An exact reproduction of the listing is wanted, with the pictures dropped.

• • •

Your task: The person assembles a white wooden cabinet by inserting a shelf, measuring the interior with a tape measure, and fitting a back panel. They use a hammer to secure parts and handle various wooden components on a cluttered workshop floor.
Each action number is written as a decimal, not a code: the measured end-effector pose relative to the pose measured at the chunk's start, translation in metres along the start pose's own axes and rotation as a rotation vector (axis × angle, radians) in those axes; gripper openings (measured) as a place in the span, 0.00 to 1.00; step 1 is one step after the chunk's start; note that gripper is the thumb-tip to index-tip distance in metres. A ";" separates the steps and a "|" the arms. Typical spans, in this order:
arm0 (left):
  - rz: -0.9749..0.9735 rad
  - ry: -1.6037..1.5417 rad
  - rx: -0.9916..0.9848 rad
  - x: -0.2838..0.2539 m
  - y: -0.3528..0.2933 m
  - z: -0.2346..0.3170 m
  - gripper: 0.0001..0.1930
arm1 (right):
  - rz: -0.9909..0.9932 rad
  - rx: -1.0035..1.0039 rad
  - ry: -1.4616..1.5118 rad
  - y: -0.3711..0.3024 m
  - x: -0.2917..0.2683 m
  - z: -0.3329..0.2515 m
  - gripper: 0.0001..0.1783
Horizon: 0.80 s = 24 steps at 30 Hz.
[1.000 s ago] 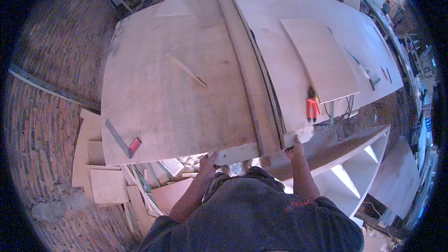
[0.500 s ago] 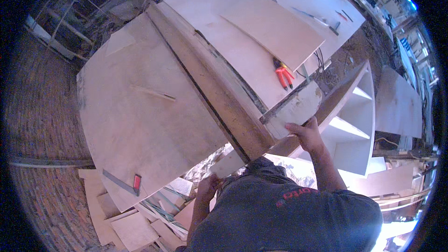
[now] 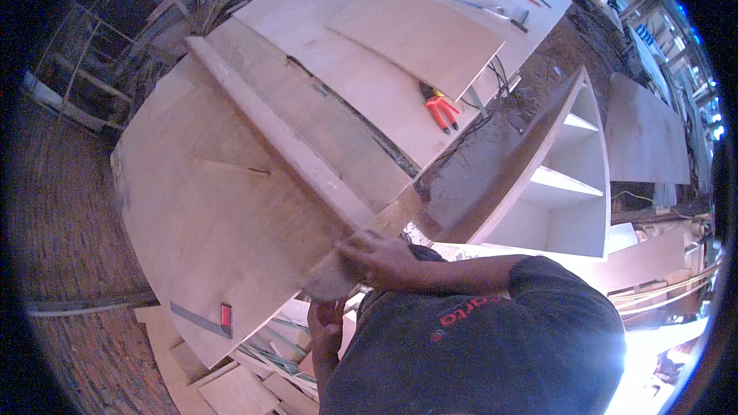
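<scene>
A long wooden beam point(image 3: 288, 142) runs diagonally across the work surface toward me, its ridge turned up. At its near end is a flat pale board point(image 3: 330, 278) with a rounded corner. My right hand point(image 3: 380, 260) reaches across my body, its fingers closed over the near end of this board. Just below, my left hand point(image 3: 329, 317) is closed at the board's lower edge, its fingers partly hidden. Beyond the beam, red-handled pliers point(image 3: 440, 111) lie beside a loose plywood panel point(image 3: 423, 34).
A try square point(image 3: 207, 318) with a red-marked stock lies at the near left corner of the large sheet point(image 3: 169, 207). On it rests a thin stick point(image 3: 238, 164). To the right stands a white shelf unit point(image 3: 565, 184). Wood offcuts point(image 3: 238, 388) are piled below the sheet's edge.
My right hand has left the board's right end and crossed leftward to its near left end, close to my left hand. The beam has rolled, so its ridge now faces up.
</scene>
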<state>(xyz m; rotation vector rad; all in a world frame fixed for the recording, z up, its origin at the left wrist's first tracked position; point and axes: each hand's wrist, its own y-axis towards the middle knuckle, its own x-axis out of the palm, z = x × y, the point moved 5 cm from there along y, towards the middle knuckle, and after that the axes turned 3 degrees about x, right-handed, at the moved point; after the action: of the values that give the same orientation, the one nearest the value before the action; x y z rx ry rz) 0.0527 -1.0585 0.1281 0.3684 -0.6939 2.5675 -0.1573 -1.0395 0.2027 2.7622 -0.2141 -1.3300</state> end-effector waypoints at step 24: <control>0.857 0.793 0.129 0.095 0.099 0.011 0.34 | 1.030 0.850 -0.331 0.004 -0.398 0.545 0.20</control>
<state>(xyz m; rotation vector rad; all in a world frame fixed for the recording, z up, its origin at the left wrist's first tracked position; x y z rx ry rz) -0.0758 -1.1066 0.1311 -1.0930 -0.4119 3.1354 -0.8296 -0.9830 0.1709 2.0892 -2.2506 -1.4690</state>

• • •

**Completed task**.
Your task: The person assembles a white wooden cabinet by inserting a shelf, measuring the interior with a tape measure, and fitting a back panel. They use a hammer to secure parts and handle various wooden components on a cluttered workshop floor.
Each action number is written as a decimal, not a code: the measured end-effector pose relative to the pose measured at the chunk's start, translation in metres along the start pose's own axes and rotation as a rotation vector (axis × angle, radians) in those axes; gripper openings (measured) as a place in the span, 0.00 to 1.00; step 1 is one step after the chunk's start; note that gripper is the thumb-tip to index-tip distance in metres. A ";" separates the steps and a "|" the arms. Typical spans, in this order:
arm0 (left):
  - rz: -0.9749..0.9735 rad
  - ry: -1.6037..1.5417 rad
  - rx: -0.9916..0.9848 rad
  - x: -0.2838..0.2539 m
  - y: -0.3528..0.2933 m
  - z: -0.2346..0.3170 m
  - gripper: 0.0001..0.1930
arm1 (right):
  - rz: -0.9909..0.9932 rad
  - rx: -1.0035..1.0039 rad
  - ry: -1.4616..1.5118 rad
  - y: -0.3711..0.3024 m
  - x: -0.2917..0.2683 m
  - z: -0.3329..0.2515 m
  - gripper: 0.0001..0.1783
Horizon: 0.80 s = 24 steps at 30 Hz.
[1.000 s ago] 
[0.500 s ago] 
[now] 
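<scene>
A long wooden beam point(image 3: 288, 142) runs diagonally across the work surface toward me, its ridge turned up. At its near end is a flat pale board point(image 3: 330, 278) with a rounded corner. My right hand point(image 3: 380, 260) reaches across my body, its fingers closed over the near end of this board. Just below, my left hand point(image 3: 329, 317) is closed at the board's lower edge, its fingers partly hidden. Beyond the beam, red-handled pliers point(image 3: 440, 111) lie beside a loose plywood panel point(image 3: 423, 34).
A try square point(image 3: 207, 318) with a red-marked stock lies at the near left corner of the large sheet point(image 3: 169, 207). On it rests a thin stick point(image 3: 238, 164). To the right stands a white shelf unit point(image 3: 565, 184). Wood offcuts point(image 3: 238, 388) are piled below the sheet's edge.
My right hand has left the board's right end and crossed leftward to its near left end, close to my left hand. The beam has rolled, so its ridge now faces up.
</scene>
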<state>(xyz m; rotation vector rad; all in a world frame fixed for the recording, z up, its origin at the left wrist's first tracked position; point and axes: each hand's wrist, its own y-axis towards the middle knuckle, its own x-axis out of the palm, z = x × y, the point moved 5 cm from there along y, towards the middle knuckle, and after that the axes turned 3 degrees about x, right-handed, at the moved point; after the action: of the values that give the same orientation, the one nearest the value before the action; x y z rx ry rz) 0.0527 -1.0585 0.1281 0.3684 -0.6939 2.5675 -0.1573 -1.0395 0.2027 2.7622 -0.2141 -1.3300</state> end-effector waypoints at step 24: <control>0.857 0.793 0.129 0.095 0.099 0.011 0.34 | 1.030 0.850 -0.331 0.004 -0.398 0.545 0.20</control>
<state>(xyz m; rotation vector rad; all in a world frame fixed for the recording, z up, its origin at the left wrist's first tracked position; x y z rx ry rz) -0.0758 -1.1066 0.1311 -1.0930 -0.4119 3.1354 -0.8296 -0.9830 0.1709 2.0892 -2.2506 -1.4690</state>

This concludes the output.